**Work item:** In the records below, find the line containing "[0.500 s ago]" and the line containing "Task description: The". Give again exactly those lines and every line between them, omitting the pictures.

**Data for review:**
----------------------------------------

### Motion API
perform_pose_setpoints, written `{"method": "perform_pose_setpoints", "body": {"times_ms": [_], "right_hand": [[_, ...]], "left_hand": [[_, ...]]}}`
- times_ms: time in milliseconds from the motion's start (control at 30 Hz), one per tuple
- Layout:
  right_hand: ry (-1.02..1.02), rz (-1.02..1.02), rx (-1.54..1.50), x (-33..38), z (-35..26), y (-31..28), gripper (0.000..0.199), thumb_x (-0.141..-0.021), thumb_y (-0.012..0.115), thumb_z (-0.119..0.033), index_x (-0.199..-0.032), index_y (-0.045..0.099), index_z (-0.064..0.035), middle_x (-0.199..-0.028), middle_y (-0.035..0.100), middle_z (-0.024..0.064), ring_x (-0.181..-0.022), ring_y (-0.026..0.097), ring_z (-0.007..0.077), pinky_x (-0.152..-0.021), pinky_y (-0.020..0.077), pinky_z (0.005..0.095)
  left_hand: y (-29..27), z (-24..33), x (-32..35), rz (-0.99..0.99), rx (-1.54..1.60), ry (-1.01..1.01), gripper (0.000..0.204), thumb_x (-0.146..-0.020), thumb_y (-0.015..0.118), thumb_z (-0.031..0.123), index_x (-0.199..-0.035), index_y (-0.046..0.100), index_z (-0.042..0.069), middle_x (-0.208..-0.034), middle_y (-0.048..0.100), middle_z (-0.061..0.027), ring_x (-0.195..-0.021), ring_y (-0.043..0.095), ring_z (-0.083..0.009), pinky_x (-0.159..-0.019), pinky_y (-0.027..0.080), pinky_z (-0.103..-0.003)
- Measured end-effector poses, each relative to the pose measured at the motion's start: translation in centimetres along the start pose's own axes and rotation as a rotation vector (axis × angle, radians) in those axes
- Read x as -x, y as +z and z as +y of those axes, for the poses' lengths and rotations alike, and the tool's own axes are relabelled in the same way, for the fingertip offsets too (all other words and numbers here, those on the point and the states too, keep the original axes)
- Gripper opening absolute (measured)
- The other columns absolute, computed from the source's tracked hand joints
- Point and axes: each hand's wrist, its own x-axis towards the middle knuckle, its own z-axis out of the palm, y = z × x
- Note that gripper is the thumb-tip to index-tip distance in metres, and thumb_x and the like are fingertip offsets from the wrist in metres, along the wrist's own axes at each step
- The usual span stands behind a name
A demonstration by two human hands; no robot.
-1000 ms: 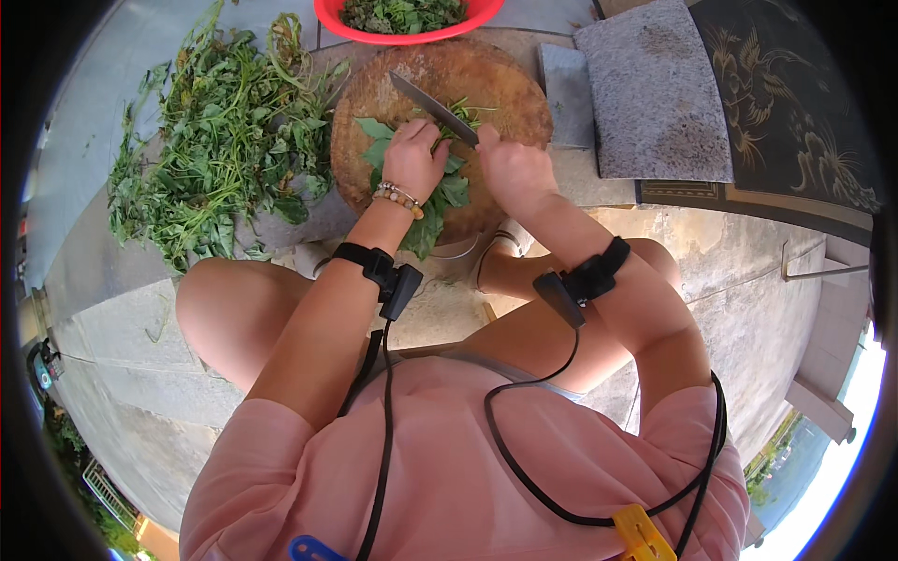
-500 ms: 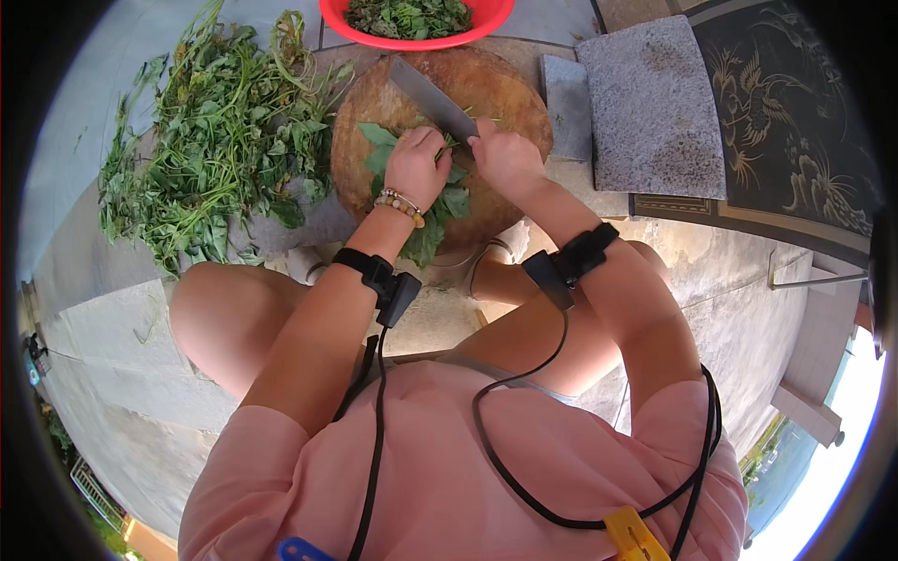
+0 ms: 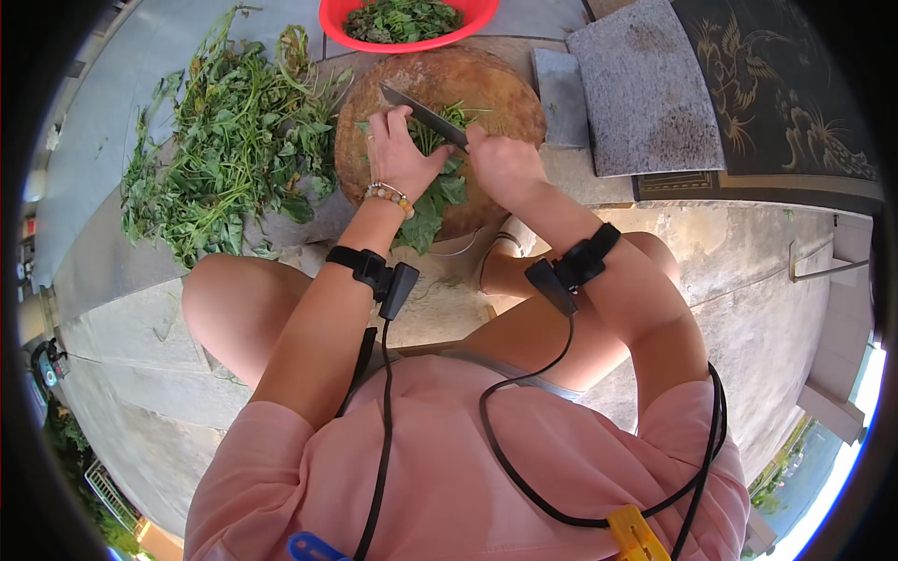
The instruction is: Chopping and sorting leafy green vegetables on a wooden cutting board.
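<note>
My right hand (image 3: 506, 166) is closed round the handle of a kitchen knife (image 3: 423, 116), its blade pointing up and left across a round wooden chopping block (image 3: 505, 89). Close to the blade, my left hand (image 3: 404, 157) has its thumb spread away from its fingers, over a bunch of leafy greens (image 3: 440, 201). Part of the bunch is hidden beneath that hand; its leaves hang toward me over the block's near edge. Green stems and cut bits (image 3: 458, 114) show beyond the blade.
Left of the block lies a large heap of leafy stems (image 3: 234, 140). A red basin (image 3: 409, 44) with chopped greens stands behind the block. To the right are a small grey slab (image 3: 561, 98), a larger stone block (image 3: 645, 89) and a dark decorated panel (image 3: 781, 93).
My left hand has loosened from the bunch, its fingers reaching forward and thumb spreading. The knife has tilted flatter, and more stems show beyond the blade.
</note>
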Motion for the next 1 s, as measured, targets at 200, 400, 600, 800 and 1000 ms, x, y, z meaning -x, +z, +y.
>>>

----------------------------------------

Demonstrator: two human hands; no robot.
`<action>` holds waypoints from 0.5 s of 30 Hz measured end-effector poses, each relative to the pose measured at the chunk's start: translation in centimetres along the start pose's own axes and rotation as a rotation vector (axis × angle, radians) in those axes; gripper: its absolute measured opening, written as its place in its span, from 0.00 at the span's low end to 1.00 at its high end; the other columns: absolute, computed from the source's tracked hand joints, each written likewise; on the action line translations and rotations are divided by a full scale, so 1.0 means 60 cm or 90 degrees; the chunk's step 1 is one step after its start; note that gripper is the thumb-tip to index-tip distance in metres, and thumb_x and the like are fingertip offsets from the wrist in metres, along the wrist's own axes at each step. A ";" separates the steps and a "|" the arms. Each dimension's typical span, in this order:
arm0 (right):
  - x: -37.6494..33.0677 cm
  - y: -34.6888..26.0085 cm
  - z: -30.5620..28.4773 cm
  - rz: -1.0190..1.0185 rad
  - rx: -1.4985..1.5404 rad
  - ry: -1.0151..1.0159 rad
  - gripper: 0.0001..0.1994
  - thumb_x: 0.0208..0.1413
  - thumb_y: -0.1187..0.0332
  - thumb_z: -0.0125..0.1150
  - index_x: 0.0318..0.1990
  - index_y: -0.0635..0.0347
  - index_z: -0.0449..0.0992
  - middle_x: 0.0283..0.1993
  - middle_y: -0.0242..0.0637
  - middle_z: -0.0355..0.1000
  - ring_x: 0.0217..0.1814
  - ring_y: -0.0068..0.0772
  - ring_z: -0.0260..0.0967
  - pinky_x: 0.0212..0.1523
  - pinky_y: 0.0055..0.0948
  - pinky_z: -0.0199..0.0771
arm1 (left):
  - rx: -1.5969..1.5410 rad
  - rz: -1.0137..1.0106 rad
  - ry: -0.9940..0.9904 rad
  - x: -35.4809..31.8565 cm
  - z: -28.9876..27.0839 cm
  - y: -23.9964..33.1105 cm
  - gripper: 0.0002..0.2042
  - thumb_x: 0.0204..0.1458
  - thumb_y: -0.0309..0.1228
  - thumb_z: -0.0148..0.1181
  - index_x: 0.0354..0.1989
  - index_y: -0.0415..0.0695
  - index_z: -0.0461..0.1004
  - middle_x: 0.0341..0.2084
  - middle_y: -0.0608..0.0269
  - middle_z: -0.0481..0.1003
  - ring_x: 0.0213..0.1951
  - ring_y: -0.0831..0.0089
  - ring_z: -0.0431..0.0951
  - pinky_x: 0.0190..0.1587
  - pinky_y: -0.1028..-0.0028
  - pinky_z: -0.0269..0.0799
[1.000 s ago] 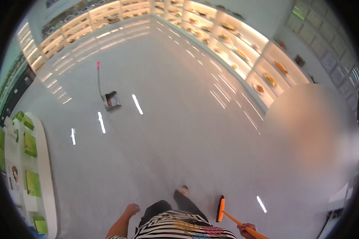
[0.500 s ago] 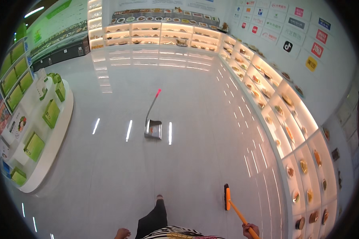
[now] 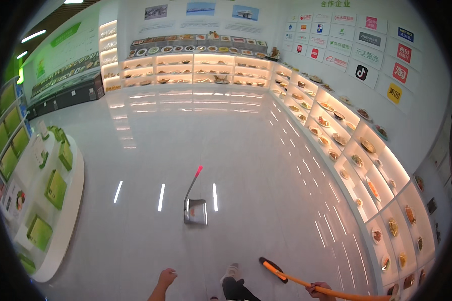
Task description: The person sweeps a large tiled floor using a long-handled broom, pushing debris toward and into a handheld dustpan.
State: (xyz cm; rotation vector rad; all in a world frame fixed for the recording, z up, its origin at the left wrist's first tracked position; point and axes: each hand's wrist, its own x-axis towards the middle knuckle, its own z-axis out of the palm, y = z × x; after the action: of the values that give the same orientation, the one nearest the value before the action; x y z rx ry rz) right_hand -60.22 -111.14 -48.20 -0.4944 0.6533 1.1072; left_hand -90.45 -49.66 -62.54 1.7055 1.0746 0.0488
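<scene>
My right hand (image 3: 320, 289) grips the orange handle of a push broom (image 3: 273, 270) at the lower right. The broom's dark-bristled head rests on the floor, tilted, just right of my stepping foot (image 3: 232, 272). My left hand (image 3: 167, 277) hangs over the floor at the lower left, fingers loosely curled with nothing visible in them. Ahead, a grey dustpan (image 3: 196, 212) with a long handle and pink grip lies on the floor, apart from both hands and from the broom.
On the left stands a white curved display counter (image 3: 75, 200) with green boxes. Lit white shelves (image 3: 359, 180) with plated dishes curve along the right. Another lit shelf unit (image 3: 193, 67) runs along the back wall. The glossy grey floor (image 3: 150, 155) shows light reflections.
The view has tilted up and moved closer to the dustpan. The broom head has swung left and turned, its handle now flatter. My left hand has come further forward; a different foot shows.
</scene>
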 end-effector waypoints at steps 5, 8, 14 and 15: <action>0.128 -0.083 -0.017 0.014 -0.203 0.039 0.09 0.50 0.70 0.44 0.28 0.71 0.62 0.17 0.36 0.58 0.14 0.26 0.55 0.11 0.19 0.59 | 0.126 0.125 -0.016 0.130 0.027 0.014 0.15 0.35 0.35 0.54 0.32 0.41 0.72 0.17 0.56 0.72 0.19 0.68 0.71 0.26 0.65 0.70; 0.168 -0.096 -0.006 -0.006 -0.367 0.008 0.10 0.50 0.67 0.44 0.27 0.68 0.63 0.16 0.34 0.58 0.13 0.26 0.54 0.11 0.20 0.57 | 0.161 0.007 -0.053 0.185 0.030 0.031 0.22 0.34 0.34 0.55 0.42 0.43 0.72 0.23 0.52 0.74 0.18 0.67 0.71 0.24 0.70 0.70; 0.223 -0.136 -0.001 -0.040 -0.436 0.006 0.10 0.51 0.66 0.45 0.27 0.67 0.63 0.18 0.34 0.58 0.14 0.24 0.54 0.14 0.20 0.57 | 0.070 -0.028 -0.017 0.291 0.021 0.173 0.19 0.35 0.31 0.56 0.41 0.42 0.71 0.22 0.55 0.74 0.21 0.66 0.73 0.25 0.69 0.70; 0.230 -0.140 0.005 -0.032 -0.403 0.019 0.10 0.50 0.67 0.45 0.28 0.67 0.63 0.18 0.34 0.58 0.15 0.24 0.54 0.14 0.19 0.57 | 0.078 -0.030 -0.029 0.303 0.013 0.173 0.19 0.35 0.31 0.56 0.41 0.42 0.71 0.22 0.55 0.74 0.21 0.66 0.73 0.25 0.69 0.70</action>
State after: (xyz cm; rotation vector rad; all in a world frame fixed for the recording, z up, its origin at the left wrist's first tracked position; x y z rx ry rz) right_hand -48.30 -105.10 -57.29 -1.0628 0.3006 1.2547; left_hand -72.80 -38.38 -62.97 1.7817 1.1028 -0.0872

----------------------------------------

**Result of the task:**
[0.500 s ago] 
[now] 
Task description: The person sweeps a large tiled floor using a long-handled broom, pushing debris toward and into a handheld dustpan.

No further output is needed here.